Re: Unicode 4.0 BETA available for review

From: Kenneth Whistler (kenw@sybase.com)
Date: Thu Feb 27 2003 - 14:38:36 EST

Next message: Roozbeh Pournader: "Re: Unicode 4.0 BETA available for review"

Previous message: Tex Texin: "Re: UTF-8 Error Handling (was: Re: Unicode 4.0 BETA available for review)"
Maybe in reply to: Asmus Freytag: "Unicode 4.0 BETA available for review"
Messages sorted by: [ date ] [ thread ] [ subject ] [ author ] [ attachment ]
Mail actions: [ respond to this message ] [ mail a new topic ]

Stefan Persson suggested:

> >Unicode 3.0 defined non-shorted UTF-8 as *irregular* code value
> >sequences. There were two types:
> >
> > a. 0xC0 0x80 for U+0000 (instead of 0x00)
> > b. 0xED 0xA0 0x80 0xED 0xB0 0x80 for U+10000 (instead of 0xF0 0x90 0x80
0x80)
> >
> >
> Ah, but encoding NULL as a surrogate character and then encoding those
> two surrogates as three bytes, making totally 6 bytes a character, would
> also be technically possible (though not legal), right?

I'm not sure what you are talking about, here.

First of all, there is no such thing as a "surrogate character",
under the terminology currently adopted by the standard.

There are surrogate code points: U+D800..U+DFFF. Those can
*never* be assigned to any abstract character.

Then there are surrogate code units: 0xD800..0xDFFF. Those are
used in pairs in the UTF-16 encoding form to represent a single
supplementary character (one encoded off the BMP).

NULL is U+0000.
  Its representation in UTF-32 is <0x00000000>.
  Its representation in UTF-16 is <0x0000>.
  Its representation in UTF-8 is <0x00>.

Period. End of story.

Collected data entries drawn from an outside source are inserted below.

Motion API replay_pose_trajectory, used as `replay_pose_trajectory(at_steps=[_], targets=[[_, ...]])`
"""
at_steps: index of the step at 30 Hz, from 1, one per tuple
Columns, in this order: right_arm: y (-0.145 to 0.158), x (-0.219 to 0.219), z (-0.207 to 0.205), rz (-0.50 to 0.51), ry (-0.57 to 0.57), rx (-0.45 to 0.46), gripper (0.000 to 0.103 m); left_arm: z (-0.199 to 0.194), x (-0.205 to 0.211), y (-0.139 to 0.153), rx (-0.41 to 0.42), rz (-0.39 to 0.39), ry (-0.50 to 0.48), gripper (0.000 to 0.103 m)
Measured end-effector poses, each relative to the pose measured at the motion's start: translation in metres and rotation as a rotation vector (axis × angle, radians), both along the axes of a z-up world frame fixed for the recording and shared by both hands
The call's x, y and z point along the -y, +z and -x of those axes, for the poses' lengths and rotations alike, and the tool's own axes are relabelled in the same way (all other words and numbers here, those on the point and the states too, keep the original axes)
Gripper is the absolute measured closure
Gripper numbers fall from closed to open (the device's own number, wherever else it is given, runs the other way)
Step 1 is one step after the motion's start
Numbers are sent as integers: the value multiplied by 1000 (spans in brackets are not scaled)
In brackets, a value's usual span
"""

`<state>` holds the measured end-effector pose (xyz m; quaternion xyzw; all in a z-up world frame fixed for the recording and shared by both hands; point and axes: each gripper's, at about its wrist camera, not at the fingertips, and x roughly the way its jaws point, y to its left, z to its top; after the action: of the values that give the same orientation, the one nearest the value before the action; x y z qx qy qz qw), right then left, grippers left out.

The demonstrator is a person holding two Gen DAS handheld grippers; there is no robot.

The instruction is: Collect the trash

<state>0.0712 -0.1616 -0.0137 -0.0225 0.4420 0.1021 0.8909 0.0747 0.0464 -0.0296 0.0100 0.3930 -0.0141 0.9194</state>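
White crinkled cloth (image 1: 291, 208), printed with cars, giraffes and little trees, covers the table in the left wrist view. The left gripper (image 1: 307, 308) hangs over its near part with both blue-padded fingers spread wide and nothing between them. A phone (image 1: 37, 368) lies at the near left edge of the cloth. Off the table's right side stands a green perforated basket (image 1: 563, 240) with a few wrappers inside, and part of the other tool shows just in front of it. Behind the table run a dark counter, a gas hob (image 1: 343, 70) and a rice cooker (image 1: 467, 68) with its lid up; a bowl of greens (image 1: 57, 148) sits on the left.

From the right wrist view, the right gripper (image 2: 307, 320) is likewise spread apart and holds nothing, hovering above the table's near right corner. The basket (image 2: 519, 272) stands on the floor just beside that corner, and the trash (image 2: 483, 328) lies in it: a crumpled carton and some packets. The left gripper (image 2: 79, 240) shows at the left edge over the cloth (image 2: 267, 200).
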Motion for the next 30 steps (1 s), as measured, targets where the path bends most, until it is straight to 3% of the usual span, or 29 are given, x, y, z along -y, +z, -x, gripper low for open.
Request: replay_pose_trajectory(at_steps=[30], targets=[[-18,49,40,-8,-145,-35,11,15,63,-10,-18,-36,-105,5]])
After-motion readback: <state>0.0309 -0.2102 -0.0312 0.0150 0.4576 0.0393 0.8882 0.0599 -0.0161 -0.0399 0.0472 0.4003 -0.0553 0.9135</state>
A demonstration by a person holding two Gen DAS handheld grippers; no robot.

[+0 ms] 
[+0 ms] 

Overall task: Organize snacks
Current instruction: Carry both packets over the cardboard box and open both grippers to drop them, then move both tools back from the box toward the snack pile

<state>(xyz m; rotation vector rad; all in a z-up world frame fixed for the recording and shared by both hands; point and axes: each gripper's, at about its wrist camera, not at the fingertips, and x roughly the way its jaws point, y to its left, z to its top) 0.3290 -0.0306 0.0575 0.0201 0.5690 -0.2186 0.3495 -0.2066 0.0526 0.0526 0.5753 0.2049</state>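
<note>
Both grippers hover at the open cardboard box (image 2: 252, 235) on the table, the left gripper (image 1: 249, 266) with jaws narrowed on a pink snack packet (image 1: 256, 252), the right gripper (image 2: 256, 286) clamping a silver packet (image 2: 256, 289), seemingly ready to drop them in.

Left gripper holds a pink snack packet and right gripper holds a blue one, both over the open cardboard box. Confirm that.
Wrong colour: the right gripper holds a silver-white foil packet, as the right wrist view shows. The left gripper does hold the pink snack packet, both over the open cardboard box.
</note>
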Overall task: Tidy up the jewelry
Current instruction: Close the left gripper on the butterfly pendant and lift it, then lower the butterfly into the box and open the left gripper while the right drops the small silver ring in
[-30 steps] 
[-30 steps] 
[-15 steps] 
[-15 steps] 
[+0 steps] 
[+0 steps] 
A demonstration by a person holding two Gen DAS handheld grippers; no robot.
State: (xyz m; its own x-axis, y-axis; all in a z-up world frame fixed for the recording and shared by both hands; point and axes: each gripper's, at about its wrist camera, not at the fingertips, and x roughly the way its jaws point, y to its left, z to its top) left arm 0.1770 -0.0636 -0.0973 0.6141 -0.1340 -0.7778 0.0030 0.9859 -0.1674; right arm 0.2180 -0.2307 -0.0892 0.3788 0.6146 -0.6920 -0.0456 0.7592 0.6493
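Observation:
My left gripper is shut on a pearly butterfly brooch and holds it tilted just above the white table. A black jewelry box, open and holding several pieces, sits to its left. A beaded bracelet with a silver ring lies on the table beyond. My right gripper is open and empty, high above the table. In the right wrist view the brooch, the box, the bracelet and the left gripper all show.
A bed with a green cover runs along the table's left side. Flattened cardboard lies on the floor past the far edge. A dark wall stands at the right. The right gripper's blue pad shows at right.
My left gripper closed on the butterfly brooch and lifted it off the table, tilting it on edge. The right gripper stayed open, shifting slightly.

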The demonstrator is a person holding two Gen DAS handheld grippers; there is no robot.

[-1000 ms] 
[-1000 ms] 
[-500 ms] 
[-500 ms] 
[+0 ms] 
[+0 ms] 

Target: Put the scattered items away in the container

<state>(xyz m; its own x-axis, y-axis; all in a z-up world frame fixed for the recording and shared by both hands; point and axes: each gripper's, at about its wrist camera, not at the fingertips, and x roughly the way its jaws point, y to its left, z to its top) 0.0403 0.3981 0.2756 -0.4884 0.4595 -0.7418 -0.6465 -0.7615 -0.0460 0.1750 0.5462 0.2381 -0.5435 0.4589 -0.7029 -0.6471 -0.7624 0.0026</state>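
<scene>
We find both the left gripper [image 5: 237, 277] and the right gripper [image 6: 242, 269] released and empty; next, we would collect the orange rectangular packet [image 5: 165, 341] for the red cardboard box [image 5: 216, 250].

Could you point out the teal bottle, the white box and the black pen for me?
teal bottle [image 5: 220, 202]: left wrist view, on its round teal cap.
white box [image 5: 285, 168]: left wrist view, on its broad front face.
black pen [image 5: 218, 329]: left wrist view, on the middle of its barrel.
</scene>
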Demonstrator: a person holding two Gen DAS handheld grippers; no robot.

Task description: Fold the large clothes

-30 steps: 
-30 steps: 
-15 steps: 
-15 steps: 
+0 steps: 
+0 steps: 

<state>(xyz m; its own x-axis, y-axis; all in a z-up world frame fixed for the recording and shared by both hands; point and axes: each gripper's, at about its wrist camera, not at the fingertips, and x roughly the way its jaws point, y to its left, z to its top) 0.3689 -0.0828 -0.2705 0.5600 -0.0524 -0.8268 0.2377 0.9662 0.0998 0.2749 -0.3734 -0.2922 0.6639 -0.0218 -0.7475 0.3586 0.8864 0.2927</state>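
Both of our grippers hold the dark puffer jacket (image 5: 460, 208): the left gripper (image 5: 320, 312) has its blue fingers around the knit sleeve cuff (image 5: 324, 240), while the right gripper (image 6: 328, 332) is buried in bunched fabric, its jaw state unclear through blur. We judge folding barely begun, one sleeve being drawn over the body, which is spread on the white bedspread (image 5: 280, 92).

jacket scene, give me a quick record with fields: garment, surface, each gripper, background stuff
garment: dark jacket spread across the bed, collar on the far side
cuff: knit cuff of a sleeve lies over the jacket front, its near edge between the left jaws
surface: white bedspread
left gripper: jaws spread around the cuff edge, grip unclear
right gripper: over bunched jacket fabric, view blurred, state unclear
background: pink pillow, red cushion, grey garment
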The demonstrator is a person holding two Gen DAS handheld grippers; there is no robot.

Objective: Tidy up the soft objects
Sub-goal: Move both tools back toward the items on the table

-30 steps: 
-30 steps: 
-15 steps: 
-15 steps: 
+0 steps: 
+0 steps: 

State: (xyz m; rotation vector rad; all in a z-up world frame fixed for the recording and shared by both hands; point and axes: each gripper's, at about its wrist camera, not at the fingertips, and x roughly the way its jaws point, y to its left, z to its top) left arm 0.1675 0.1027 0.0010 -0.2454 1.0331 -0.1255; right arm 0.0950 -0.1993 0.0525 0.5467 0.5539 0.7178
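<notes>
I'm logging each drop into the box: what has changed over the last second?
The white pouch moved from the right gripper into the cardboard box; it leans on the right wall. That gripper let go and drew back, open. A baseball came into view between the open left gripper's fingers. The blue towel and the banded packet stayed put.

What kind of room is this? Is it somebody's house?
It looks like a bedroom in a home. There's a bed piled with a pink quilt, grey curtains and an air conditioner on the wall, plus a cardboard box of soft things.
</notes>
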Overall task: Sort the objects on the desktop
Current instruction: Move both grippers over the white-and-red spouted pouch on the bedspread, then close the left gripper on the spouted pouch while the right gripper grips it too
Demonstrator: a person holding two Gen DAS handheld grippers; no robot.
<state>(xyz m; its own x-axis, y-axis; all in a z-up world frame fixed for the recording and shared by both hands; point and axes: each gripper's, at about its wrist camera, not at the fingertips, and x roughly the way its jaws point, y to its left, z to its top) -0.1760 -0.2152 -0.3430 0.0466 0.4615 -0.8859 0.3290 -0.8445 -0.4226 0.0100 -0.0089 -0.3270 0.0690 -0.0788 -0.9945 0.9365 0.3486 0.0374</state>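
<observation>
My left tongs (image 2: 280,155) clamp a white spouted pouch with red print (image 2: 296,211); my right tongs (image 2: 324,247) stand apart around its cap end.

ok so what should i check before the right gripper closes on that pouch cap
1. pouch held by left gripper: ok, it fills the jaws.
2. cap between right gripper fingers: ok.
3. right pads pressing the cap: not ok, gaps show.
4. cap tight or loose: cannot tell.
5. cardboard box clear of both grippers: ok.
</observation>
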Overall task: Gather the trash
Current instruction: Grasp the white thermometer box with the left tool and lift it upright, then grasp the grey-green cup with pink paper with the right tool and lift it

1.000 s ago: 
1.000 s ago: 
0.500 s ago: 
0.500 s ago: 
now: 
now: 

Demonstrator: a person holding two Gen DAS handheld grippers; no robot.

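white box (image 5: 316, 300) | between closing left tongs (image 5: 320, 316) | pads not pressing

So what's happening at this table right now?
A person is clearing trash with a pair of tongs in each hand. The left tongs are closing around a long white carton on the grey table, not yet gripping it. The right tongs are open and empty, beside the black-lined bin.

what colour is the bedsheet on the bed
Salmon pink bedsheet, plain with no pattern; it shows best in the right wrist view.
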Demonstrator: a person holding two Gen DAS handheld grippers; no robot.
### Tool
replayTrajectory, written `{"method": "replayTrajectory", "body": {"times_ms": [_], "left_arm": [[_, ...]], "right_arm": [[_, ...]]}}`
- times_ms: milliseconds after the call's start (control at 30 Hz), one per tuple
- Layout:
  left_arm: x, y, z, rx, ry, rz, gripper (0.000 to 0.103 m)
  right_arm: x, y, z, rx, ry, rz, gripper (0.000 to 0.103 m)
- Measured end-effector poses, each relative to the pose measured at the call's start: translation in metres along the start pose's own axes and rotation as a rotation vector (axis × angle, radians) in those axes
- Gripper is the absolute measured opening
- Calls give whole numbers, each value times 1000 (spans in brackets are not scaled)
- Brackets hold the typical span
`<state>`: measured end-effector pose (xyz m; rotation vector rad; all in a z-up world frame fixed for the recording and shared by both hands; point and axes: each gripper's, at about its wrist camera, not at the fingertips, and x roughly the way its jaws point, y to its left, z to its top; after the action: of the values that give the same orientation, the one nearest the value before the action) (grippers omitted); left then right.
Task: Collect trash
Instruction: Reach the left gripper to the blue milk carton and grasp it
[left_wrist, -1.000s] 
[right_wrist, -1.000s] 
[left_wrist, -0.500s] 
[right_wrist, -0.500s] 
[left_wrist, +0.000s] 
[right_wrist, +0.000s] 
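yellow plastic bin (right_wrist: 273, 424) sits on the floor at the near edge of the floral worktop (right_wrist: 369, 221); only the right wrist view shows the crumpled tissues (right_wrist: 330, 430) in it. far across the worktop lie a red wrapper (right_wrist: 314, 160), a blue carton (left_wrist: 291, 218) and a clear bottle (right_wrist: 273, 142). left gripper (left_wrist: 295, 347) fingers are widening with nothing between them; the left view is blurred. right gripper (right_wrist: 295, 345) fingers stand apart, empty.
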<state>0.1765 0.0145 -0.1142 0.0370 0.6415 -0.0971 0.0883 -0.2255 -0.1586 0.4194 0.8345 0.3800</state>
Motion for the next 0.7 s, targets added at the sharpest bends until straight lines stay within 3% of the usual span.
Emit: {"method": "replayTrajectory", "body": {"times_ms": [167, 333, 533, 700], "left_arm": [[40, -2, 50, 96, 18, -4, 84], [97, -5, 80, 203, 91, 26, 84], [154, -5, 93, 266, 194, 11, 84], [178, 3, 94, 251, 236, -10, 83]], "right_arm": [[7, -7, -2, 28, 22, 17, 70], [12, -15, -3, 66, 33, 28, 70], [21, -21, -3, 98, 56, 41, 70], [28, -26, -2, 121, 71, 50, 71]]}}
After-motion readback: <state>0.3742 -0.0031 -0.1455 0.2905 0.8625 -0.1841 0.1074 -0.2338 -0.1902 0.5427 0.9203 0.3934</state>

Anything else is nonconformant to the standard.

--Ken

Next message: Roozbeh Pournader: "Re: Unicode 4.0 BETA available for review"
Previous message: Tex Texin: "Re: UTF-8 Error Handling (was: Re: Unicode 4.0 BETA available for review)"
Maybe in reply to: Asmus Freytag: "Unicode 4.0 BETA available for review"
Messages sorted by: [ date ] [ thread ] [ subject ] [ author ] [ attachment ]
Mail actions: [ respond to this message ] [ mail a new topic ]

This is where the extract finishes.